Wednesday, September 08, 2010
Rambling about My New Computer
My Internet connection has been down almost all day. I called my Internet service provider, and after jumping through those hoops talked with Kevin and then Jackson oh and one other. They all had East Asian accents and I think I might have understood them better if they'd introduced themselves with their real names. How strange it is to have to adopt a name for work. The end result after going through resetting the modem was that “an Internet outage is suspected.” It's still out and unsettling how much this affects my mood. (The Internet has returned after more than 24 hours down.)
When my old computer died in an electrical storm I borrowed a little Dell Mini 9 (similar to the new model 10) which was running a version of Linux tweaked for Dell. One of the tweaks was to connect it to Yahoo services. I was used to using the Chrome browser so I basically ignored the set up with Yahoo. I figured the loan would be temporary, but in the end it took me a couple of months to get a new computer. The new computer I got is running Lucid Lynx the new version of Ubuntu Linux.
There were somethings I don't much like about the Dell netbook. Among them is the keyboard, particularly the small right hand shift key. My biggest problem is one inadvertently closing windows. But there are many things I like very much and chief among those was its portability.
With visitors here this summer, I bought a modem and wireless router. Part of my thinking was to keep my computers unplugged from the phone lines too. Wireless has turned out great. With the little netbook I can share photographs and messages directly with my father in the living room. Also using Readability I can share articles online whereas before I would print them out for my father to read. Readability is a free tool that renders Web pages looking something like pages in an e-reader.
My friend graciously offered to sell me the Mini and I quickly accepted. Now that it's mine I installed Lucid Lynx Netbook Remix on it this weekend. I'm not very tech savvy and was startled that the install went smoothly. I've discovered that the influx of newbies often grates on the nerves of old Linux hands. I wasn't online when newsgroups were invaded by the hordes of newbies discovering them via AOL, but that culture clash lasted long enough that I got at least a flavor of it. As a Linux newbie by way of Ubuntu the clash tastes about the same. I'm always in awe that people take the time to help people out on forums, so I appreciate the Linux aficionados who do. One post I read asks users to consider not what Linux will do for you, but what you can do for Linux.

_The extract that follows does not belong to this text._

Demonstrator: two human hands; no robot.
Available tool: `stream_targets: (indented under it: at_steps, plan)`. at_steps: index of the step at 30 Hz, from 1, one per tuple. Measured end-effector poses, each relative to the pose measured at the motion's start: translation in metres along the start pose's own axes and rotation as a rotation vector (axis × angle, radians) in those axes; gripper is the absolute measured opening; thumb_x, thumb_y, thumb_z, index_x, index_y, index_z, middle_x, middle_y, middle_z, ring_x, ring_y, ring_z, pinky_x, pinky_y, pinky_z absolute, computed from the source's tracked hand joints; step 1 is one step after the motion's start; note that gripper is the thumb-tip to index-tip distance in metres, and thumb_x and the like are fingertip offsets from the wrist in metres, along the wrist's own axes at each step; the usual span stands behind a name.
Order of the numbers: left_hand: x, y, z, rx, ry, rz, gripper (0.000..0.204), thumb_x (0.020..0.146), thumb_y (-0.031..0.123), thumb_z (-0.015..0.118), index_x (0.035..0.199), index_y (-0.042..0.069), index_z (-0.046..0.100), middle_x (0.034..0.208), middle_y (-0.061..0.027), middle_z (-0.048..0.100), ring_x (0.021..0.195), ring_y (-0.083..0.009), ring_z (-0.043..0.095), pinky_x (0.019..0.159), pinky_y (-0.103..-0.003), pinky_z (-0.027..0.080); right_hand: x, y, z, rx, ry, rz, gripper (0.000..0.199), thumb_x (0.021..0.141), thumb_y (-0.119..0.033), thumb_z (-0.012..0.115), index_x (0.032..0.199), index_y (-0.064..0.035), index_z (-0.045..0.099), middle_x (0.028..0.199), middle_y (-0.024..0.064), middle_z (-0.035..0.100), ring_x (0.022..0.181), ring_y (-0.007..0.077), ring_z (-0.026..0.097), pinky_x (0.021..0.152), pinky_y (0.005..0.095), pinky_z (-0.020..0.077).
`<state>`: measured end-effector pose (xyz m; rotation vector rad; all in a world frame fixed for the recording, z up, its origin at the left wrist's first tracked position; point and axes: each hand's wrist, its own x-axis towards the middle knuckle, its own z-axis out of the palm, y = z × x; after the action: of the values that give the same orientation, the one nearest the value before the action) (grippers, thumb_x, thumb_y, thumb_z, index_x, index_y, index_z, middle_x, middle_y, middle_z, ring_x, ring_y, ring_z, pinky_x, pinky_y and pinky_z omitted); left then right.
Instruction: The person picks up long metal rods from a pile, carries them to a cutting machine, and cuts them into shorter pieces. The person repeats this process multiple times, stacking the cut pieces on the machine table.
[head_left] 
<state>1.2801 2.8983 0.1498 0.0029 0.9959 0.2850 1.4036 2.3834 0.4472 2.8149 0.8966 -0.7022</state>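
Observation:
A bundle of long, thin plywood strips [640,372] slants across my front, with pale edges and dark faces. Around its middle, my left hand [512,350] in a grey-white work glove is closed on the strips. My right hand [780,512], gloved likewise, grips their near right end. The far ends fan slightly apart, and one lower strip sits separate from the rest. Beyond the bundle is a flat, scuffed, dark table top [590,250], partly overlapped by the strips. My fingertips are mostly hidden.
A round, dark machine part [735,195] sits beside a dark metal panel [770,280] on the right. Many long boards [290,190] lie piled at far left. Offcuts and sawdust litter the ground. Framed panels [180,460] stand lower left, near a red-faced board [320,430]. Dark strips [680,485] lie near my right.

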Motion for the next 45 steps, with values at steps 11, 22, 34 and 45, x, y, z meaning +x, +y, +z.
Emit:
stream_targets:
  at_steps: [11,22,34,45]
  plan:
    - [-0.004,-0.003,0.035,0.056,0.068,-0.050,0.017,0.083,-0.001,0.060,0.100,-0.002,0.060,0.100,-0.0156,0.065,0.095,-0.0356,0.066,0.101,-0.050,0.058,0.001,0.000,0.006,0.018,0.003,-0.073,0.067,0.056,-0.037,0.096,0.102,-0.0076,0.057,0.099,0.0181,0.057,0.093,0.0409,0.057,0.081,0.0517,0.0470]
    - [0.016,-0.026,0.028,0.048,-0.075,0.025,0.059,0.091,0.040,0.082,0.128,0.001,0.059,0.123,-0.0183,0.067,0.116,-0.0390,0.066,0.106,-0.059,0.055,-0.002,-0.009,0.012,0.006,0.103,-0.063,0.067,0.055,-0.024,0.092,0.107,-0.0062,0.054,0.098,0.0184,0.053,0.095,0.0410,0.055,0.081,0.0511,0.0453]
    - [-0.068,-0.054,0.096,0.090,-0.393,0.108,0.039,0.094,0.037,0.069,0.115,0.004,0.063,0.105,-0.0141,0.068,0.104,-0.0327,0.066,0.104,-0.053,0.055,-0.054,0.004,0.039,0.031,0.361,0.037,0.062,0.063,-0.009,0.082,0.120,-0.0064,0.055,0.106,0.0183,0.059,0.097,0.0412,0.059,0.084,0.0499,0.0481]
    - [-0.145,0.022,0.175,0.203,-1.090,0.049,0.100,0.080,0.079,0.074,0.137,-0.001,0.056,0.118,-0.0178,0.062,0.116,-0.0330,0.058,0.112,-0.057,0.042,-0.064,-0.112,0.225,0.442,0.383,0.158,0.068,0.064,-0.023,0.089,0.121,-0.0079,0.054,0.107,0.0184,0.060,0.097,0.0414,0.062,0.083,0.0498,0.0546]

What it anything I can do is probably a ways off in the future. I've vaguely imagined that I might be of some help to friends in Uganda who might use Linux. Various flavors of the operating system have real advantages for particular situations. A good example is using Linux on old computers, or low power computers like netbooks and low power computers, like my new one. And of course there's the issue of malware and Linux being less susceptible than Microsoft Windows machines. But none of my friends in Uganda have actually expressed any interest in Linux.

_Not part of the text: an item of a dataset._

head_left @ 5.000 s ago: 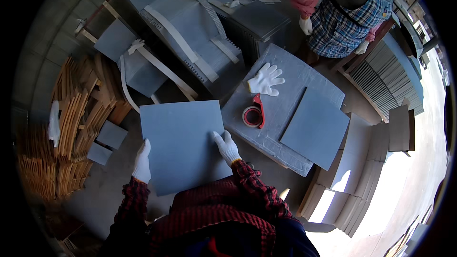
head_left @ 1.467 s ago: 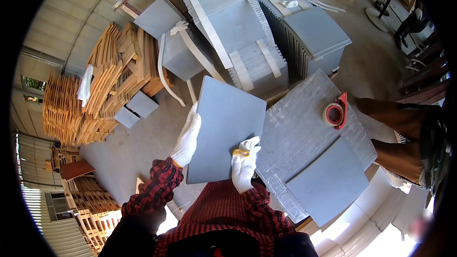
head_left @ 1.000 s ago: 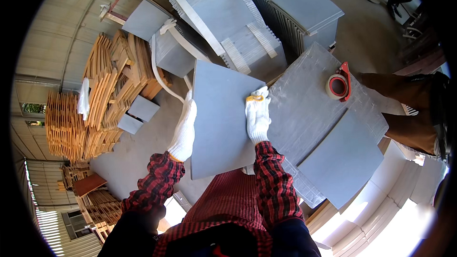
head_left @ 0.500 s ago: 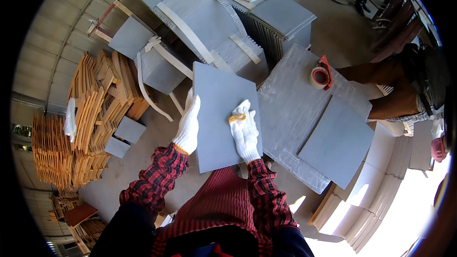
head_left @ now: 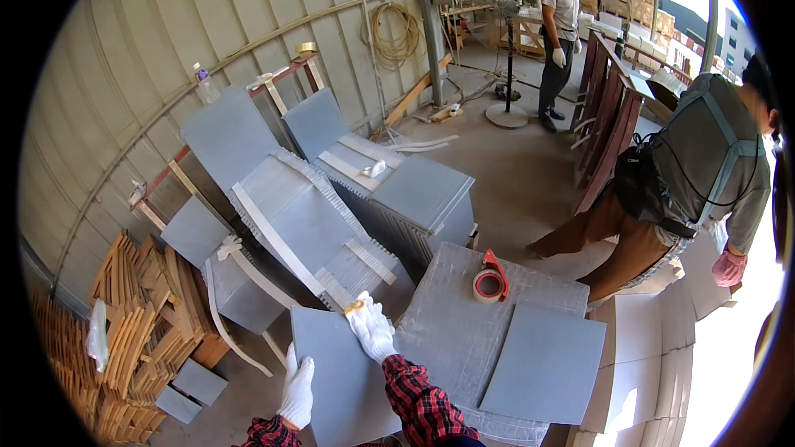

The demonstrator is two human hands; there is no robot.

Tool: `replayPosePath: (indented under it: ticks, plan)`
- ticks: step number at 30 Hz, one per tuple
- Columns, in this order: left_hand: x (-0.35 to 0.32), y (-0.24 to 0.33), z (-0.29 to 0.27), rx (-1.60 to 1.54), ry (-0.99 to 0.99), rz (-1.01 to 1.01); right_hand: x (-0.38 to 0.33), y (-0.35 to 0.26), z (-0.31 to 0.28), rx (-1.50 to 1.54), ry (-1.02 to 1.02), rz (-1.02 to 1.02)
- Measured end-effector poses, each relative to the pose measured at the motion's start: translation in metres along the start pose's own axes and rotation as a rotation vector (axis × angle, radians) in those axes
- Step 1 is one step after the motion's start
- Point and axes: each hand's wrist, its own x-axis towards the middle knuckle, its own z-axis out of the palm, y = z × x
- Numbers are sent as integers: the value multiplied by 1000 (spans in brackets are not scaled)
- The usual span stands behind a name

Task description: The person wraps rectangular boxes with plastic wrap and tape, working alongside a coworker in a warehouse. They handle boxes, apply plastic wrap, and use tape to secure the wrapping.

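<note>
A flat grey tile [head_left: 341, 385] stands tilted in front of me. My left hand [head_left: 296, 391], in a white knit glove, grips its left edge, the thumb lying along the face. At its top edge, my right hand [head_left: 377, 338], gloved too, closes over a small white wad with a yellow-orange edge [head_left: 356, 307], which resembles a balled-up knit glove. The hand partly covers this wad. To the right, a second grey tile [head_left: 542, 362] lies on a plastic-wrapped stack [head_left: 447, 314], near a red tape dispenser [head_left: 492, 279].
Grey tile stacks [head_left: 286, 203] with pale strips stand ahead. Wooden frames [head_left: 141, 306] are piled at left. A co-worker [head_left: 696, 157] bends at the right beside pale boxes [head_left: 638, 348]. Another person [head_left: 559, 41] stands farther back near a pole on a round base [head_left: 507, 116].
My view has tilted up and now takes in the wall and both people. Across the tile, my right hand has moved from the lower right face to the top edge.
</note>
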Motion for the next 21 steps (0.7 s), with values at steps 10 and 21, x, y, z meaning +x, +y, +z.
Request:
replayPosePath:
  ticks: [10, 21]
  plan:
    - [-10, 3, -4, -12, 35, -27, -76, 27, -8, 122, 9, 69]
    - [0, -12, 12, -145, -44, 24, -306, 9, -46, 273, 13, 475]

The truth be told Ubuntu in its current release is very easy for a simple folk like me. I did have a problem getting Skype to work on my new computer. Something that came out of that problem was finding that most things are easily discoverable within the operating system itself. The thing to do is look. It's not surprising that computers running Linux are thought a good choice for old folks who don't ask much of their computers except email and the Internet and Ubuntu works without much of any user adjustment. I'm old and I don't ask much more than that, but I also have a habit of breaking things through careless curiosity.
One feature of Linux of which I was afraid was using typed commands. I've run across a few reasons to do so, as well as articles that provide a lists of commands just to show newbies around. LinuxCommand.org is a good example of the many wonderful Linux education sites. At one point in the terminal I was prompted: “John's password.” It's such a simple thing but in the context of a dialog, the prompt made me think: “This computer has a voice!” Its voice is curt and efficient, or pleasant and willing depending on ones point of view. And to me the “sound” of it was the latter.
I'm very happy with the System76 Meerkat Ion computer I bought. But had I been confident about installing an operating system I would probably have bought a Zotac Mag a very similar computer for a lot less money, but is shipped without an operating system. One market for these NetTop computers is for home theater set ups, something I know nothing about. At Amazon the Acer Aspire is comparable and comes with Windows 7 installed. It's amusing to see reviewers say that the first thing they did with the Acer Aspire was to ditch Windows7 and install Linux.
My sister may want a computer and I am thinking the Zotac Mag may be a good choice. But I suspect that she'd lean towards the Acer with Windows7 because Linux sounds so scary. Linus Torvalds, the guy who got the whole Linux juggernaut started, said that Linux has become so bloated that it's "huge and scary." That kind of "scary" is different from what my sister might feel and I certainly felt deciding to go Ubuntu while knowing that I'm a computer ignoramus. At least part of the "bloat" comes from making it not scary for the likes of me.
What I've learned over the last few weeks is Ubuntu Linux is not scary. I've also found that a Nettop with an Atom processor and Nvidia chipset is a very capable machine. Sure folks who are into gaming won't find it adequate, but for a general-purpose home machine, it really rocks.
Photo: scanned souvenir--left over--ride ticket from The Big Knob Grange Fair, a favorite community tradition.